• _Activity_
From the line with "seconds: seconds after" to the line with "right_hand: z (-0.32", retype every line exactly, including those two, and leave out the rest of the data below.

• _Task input_
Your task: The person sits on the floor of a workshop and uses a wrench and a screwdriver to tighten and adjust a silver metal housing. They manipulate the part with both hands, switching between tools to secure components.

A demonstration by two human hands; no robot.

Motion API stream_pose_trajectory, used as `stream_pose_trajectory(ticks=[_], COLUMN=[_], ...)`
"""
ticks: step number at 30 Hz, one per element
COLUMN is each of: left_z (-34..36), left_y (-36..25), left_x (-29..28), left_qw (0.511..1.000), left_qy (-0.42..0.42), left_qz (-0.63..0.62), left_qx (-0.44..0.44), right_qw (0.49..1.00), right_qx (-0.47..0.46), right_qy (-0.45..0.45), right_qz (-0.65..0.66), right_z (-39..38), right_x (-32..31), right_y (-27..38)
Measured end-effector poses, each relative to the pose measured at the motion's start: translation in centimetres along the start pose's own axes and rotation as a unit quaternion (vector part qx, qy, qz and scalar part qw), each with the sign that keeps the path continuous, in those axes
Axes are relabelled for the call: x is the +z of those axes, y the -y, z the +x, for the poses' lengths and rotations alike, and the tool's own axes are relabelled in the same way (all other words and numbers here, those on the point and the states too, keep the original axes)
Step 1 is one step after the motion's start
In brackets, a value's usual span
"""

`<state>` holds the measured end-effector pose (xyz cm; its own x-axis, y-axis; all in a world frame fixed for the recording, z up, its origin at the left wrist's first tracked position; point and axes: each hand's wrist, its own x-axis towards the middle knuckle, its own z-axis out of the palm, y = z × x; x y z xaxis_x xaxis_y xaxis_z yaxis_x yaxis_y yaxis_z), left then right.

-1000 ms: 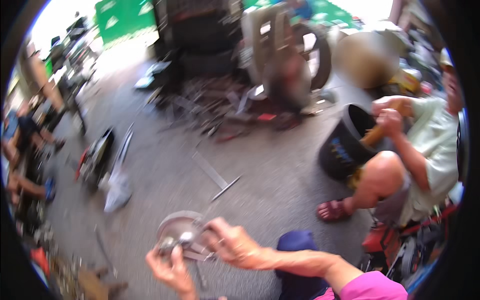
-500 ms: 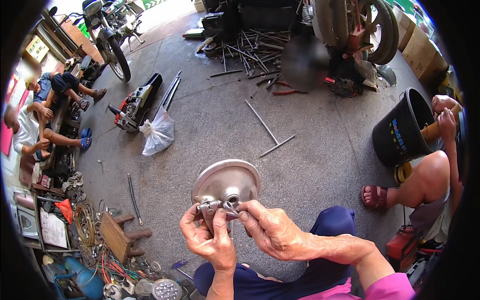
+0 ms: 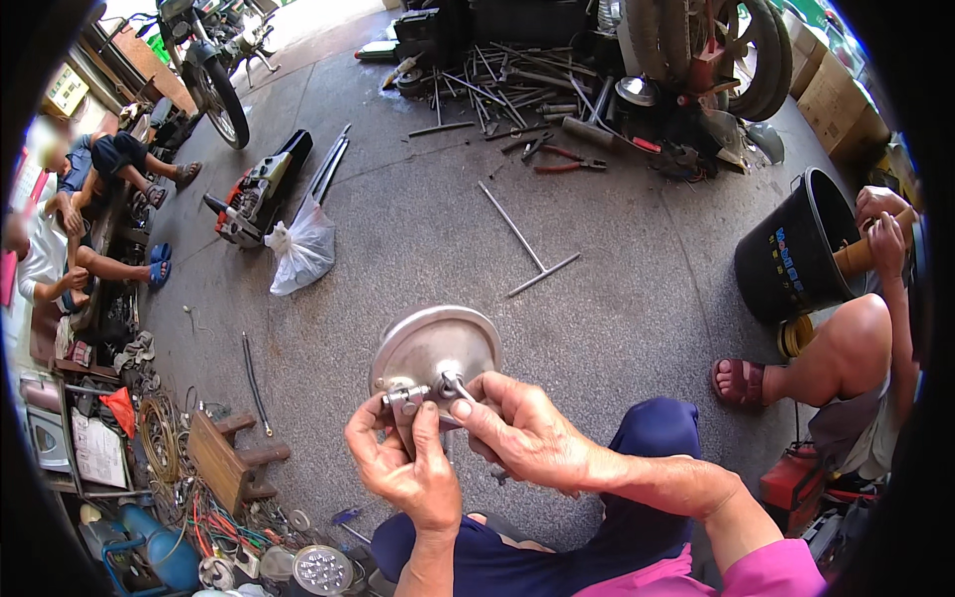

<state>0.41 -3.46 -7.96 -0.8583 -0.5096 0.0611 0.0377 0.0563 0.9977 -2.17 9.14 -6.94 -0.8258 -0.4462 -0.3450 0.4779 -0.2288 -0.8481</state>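
A round, dull-silver metal plate (image 3: pixel 413 343), shaped like a shallow dome with a rolled rim, is held in front of my knees. A small lever arm with a bolt clamp (image 3: pixel 406 398) is on its near side. My left hand (image 3: pixel 413 478) grips that lever between thumb and fingers. In my right hand (image 3: pixel 532 433), closed by the plate's centre, is a thin metal tool (image 3: pixel 464 390) that looks like a small wrench. Its looped end is at the bolt's tip; whether it touches is too small to tell. My right fingers partly hide it.
A T-handle wrench (image 3: pixel 527 249) lies ahead on the floor. Left of it are a white plastic bag (image 3: pixel 300 249) and a chainsaw (image 3: pixel 261 194). A wooden stool (image 3: pixel 221 458) stands at left. A person sits at right beside a black bucket (image 3: pixel 796 254). Pliers (image 3: pixel 572 162) and rods lie at the back.
The view has shifted slightly. The looped end of the tool and my right hand have turned a little against the plate. Both hands keep their grip.
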Motion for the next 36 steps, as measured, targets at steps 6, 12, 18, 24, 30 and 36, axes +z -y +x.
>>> stream_pose_trajectory(ticks=[6, 12, 18, 24, 30, 36], left_z=[1.2, 2.2, 1.4, -0.8, -1.9, -2.3], left_y=[3.2, 5.6, 4.0, 1.8, 0.8, 0.6], left_x=[-1.1, -1.8, -1.5, -0.7, -0.9, -1.2], left_qw=[0.996, 0.989, 0.985, 0.997, 0.997, 0.996], left_qy=[-0.008, -0.003, 0.012, 0.064, 0.076, 0.080], left_qz=[-0.022, 0.005, 0.013, 0.009, -0.017, -0.023], left_qx=[-0.087, -0.150, -0.174, -0.035, 0.020, 0.045], right_qw=[0.995, 0.991, 0.964, 0.842, 0.923, 0.935], right_qx=[0.070, 0.051, -0.127, -0.355, -0.284, -0.274], right_qy=[-0.060, -0.082, -0.217, -0.291, -0.247, -0.212], right_qz=[0.026, 0.095, 0.084, -0.283, -0.079, -0.076], right_z=[1.0, 0.4, -0.6, -2.0, -4.2, -4.1], right_x=[-2.0, -3.7, -3.8, -3.3, -2.7, -2.6], right_y=[1.5, 1.3, 2.9, 3.2, 4.0, 3.6])
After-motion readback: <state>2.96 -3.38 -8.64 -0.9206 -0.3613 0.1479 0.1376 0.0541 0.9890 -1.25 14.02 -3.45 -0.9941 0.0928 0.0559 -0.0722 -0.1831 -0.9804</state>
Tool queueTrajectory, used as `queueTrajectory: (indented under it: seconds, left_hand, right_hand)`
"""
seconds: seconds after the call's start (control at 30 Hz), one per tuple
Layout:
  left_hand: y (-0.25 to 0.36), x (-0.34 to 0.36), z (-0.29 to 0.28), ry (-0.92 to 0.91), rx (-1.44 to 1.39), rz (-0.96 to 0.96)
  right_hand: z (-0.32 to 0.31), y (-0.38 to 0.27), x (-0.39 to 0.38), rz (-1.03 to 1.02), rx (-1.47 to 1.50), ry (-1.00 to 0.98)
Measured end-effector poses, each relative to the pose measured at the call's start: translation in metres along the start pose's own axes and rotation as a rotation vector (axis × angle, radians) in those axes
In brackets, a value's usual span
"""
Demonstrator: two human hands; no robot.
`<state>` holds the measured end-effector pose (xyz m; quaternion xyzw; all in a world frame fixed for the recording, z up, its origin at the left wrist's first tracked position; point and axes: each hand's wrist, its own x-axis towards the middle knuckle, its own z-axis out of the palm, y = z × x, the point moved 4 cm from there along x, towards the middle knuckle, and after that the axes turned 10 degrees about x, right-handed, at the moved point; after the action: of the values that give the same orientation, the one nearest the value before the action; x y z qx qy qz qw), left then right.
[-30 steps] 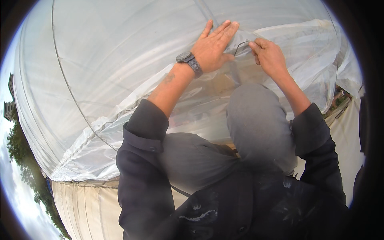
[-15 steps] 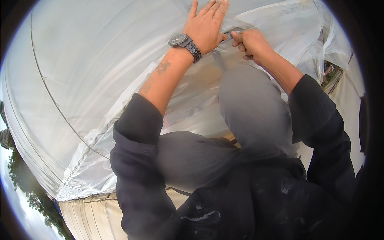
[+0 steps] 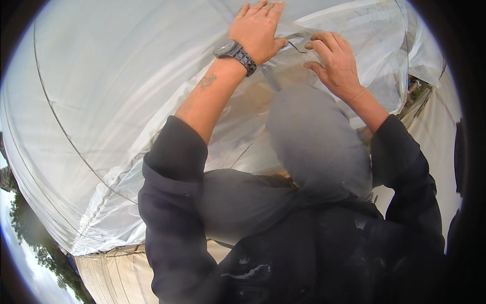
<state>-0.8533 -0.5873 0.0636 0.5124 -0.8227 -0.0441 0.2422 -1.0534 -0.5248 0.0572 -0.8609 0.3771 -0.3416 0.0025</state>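
Observation:
My left hand [image 3: 257,31], with a dark watch [image 3: 226,48] on its wrist, lies flat with fingers stretched on the translucent plastic sheet [image 3: 126,76]. Close by its thumb, the end of a thin dark wire or cord [image 3: 296,47] sticks out over the sheet; whether the thumb presses on it I cannot tell. My right hand [image 3: 335,62] is just right of that end, fingers bent and apart, with nothing visible in them.
Two rounded grey cloth shapes [image 3: 319,144] stand below my hands, in front of my dark jacket. A long dark line [image 3: 68,134] crosses the sheet at left. Beige fabric [image 3: 119,271] hangs under the sheet's lower edge. Trees [image 3: 38,233] show at far left.
My right hand has opened from a pinch at the thin dark piece and drawn a little right and down, leaving its end free. My left hand stays nearly in place.

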Motion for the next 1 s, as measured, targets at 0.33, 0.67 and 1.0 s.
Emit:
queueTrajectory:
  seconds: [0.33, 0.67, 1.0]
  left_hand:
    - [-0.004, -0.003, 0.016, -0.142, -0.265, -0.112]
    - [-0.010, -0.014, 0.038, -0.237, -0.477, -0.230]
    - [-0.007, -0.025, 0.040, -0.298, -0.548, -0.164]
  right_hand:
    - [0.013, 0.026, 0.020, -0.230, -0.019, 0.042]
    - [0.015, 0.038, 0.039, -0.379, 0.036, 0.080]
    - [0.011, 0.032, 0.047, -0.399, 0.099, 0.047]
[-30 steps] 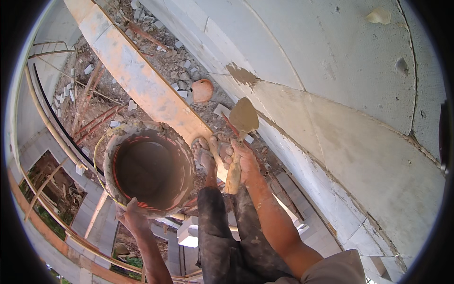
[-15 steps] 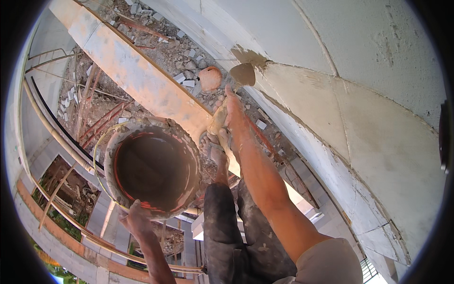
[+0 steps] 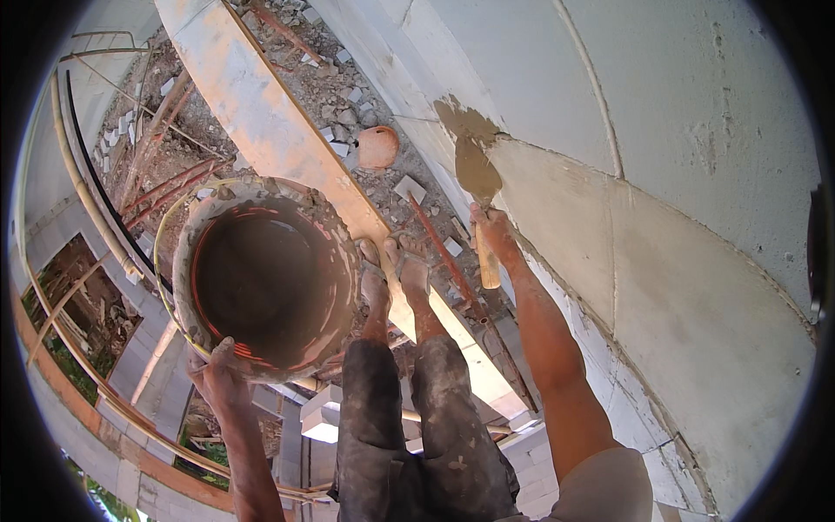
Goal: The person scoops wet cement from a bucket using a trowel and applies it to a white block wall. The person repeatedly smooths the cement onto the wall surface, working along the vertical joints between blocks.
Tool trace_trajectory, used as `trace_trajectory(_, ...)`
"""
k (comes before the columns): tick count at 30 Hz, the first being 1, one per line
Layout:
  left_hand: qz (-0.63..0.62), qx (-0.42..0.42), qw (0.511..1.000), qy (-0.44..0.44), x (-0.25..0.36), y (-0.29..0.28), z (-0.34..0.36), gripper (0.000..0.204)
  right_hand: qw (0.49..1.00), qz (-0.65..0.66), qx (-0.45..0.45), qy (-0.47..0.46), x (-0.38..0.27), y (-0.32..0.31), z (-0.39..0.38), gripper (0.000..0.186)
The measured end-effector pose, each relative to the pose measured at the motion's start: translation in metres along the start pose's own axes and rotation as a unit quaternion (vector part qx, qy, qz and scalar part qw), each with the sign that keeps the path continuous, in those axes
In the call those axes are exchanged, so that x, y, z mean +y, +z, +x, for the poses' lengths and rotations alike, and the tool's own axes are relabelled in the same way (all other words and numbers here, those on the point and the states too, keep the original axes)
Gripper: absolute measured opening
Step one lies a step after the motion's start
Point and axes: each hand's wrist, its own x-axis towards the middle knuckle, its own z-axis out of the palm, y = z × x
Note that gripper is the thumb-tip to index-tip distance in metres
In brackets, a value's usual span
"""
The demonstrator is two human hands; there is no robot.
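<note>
My left hand [image 3: 217,374] grips the rim of a mortar-crusted bucket [image 3: 335,261] holding smooth grey-brown mortar [image 3: 265,291], with a yellowish handle at its left side. My right hand [image 3: 494,233] is closed on a trowel [image 3: 487,270] by its wooden handle. The trowel's blade [image 3: 477,174] is coated in mortar and lies over the pale block wall [image 3: 696,261] at a wet mortar patch [image 3: 464,117]; I cannot tell whether it touches. My sandalled feet stand on a long board between bucket and wall.
The narrow, stained board [image 3: 261,104] runs diagonally above ground strewn with rubble, broken blocks, rusty pipes [image 3: 439,235] and a round terracotta-coloured object [image 3: 377,148]. Bent poles [image 3: 87,191] and window openings stand at the left. White blocks [image 3: 322,413] lie below.
The trowel has swung right onto the wet patch, its handle now clear of my feet. The bucket in my left hand sits slightly higher and further left in view.
</note>
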Motion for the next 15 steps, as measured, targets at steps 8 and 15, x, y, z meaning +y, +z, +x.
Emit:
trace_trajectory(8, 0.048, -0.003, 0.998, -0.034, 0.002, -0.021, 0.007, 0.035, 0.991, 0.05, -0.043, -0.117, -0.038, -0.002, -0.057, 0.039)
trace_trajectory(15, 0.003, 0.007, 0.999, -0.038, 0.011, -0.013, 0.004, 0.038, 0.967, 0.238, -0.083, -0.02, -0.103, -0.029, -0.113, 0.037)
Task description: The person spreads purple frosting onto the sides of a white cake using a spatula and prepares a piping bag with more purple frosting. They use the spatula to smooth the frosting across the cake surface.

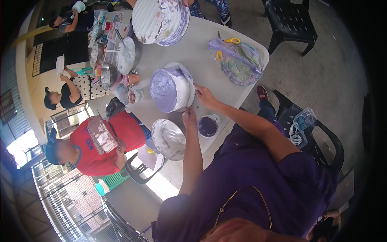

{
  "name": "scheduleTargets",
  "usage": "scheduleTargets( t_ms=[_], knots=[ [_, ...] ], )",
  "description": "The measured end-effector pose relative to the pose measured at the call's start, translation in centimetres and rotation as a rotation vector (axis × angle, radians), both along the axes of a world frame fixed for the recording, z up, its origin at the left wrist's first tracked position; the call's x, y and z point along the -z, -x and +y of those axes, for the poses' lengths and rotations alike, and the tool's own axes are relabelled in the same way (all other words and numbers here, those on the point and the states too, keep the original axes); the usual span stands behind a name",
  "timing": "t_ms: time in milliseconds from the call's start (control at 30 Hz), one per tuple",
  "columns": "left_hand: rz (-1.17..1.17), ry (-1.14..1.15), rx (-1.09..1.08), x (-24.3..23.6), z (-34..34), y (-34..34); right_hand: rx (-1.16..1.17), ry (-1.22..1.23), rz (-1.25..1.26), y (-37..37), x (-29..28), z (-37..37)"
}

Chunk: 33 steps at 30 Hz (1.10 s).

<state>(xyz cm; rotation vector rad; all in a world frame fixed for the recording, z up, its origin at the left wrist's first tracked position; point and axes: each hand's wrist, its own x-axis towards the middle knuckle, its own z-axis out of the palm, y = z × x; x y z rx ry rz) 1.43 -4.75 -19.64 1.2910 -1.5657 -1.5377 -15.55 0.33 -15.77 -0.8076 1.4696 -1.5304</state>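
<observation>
A round cake (163,90) stands before me, its top coated in lavender frosting and its near right side still pale white. Under it shows the rim of a white turntable or cake board (189,103). My left hand (189,117) has its fingers closed at that rim, on the near side. With my right hand (205,97) I grip the handle of a spatula (189,76), whose frosting-smeared blade lies along the cake's right side. Close to both hands is a tub of dark purple frosting (207,126). Left of my forearm sits a bowl of white cream (169,139).
Yellow-handled scissors (231,40) and a crumpled lavender piping bag (238,60) lie at the table's right end. A second frosted cake (159,22) is held by someone opposite. Mixing bowls (125,54) and cups (131,79) crowd the left. A person in red (109,139) holds a tray.
</observation>
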Motion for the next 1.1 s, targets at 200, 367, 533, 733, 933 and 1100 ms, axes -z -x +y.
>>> scheduleTargets(
  t_ms=[200,367,533,733,933,1100],
  knots=[
    [-0.170,0.164,0.079,1.1,0.2,-0.1,0.068,0.124,0.213,-1.2,-0.9,-0.3],
    [-0.177,0.018,0.138,-3.1,2.6,3.4,0.046,0.187,0.239,-0.1,-2.5,1.3],
    [0.743,-0.351,-0.210,0.3,0.1,0.8,0.090,0.086,0.199,0.5,-2.5,0.3],
    [0.227,-0.069,0.003,-2.3,1.5,4.0,0.014,0.086,0.248,1.0,-0.4,0.6],
    [0.378,-0.134,0.040,-0.7,0.8,2.2,-0.143,0.185,0.064,4.7,-6.4,5.0],
    [0.465,-0.437,-0.246,-0.2,0.7,-0.2,-0.304,0.104,0.399,10.6,-8.3,7.6]
  ],
)
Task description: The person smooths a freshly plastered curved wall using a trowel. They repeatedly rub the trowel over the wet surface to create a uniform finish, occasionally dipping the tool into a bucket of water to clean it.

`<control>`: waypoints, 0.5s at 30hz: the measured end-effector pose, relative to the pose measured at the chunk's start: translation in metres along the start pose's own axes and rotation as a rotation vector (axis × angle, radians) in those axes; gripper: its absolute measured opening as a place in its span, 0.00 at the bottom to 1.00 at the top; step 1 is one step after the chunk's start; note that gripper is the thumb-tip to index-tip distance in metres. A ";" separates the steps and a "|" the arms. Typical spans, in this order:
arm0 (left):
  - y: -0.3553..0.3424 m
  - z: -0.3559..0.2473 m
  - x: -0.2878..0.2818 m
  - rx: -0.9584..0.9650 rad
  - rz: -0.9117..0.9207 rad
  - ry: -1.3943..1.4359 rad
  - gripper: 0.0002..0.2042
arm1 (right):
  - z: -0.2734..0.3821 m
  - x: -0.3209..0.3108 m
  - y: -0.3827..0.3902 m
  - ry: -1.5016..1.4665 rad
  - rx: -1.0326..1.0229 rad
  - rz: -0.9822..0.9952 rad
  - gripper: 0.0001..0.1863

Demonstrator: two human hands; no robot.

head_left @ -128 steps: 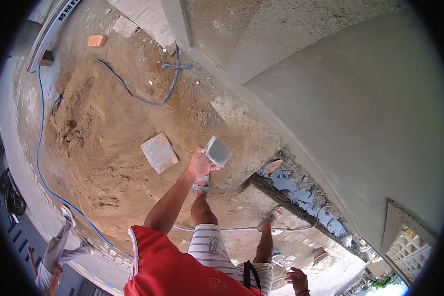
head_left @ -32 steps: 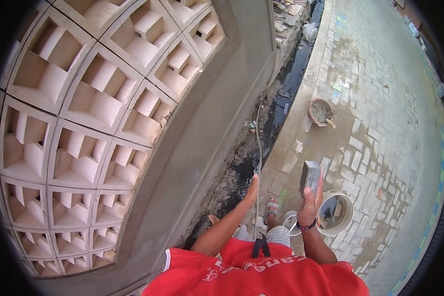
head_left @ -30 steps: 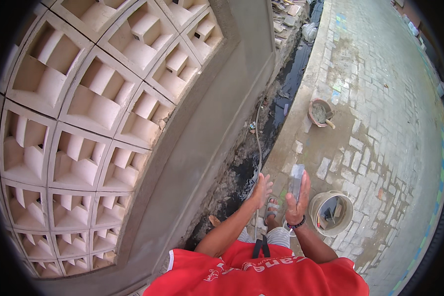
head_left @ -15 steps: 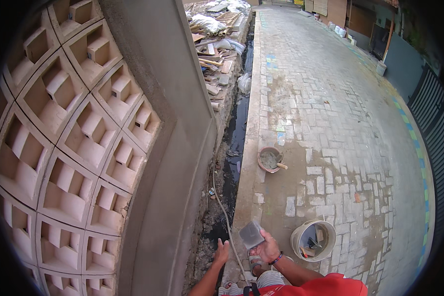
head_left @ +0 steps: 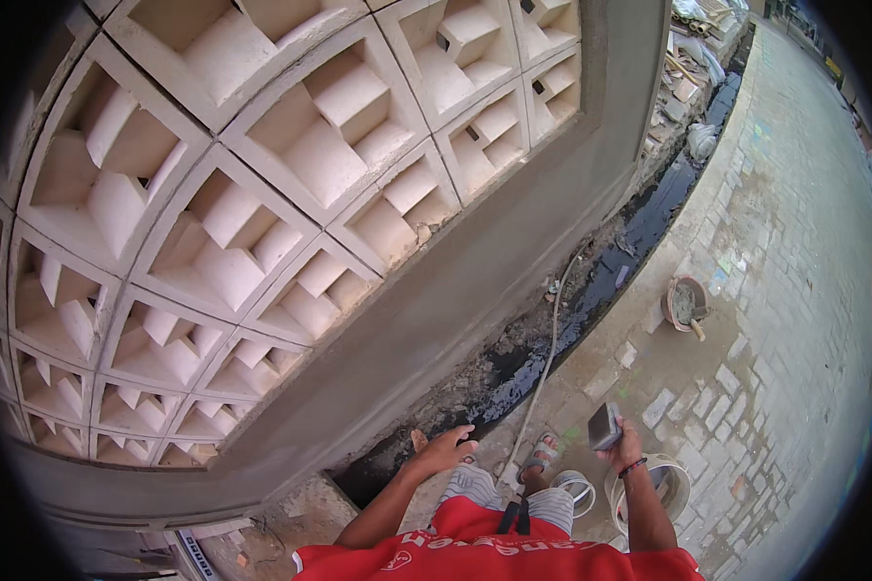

• _Task result_
seconds: seconds after the call's start (control at 30 Hz), one per tuple
Layout:
  left_hand: y (-0.25 to 0.36), x (-0.34 to 0.36), z (-0.29 to 0.28), ry (-0.92 to 0.91), rx (-1.44 to 1.39), rz (-0.96 to 0.96)
  right_hand: z (-0.32 to 0.31), y (-0.38 to 0.27), x (-0.39 to 0.38), rz (-1.03 to 1.02), rx (-1.47 to 1.50), ry (-1.00 to 0.98)

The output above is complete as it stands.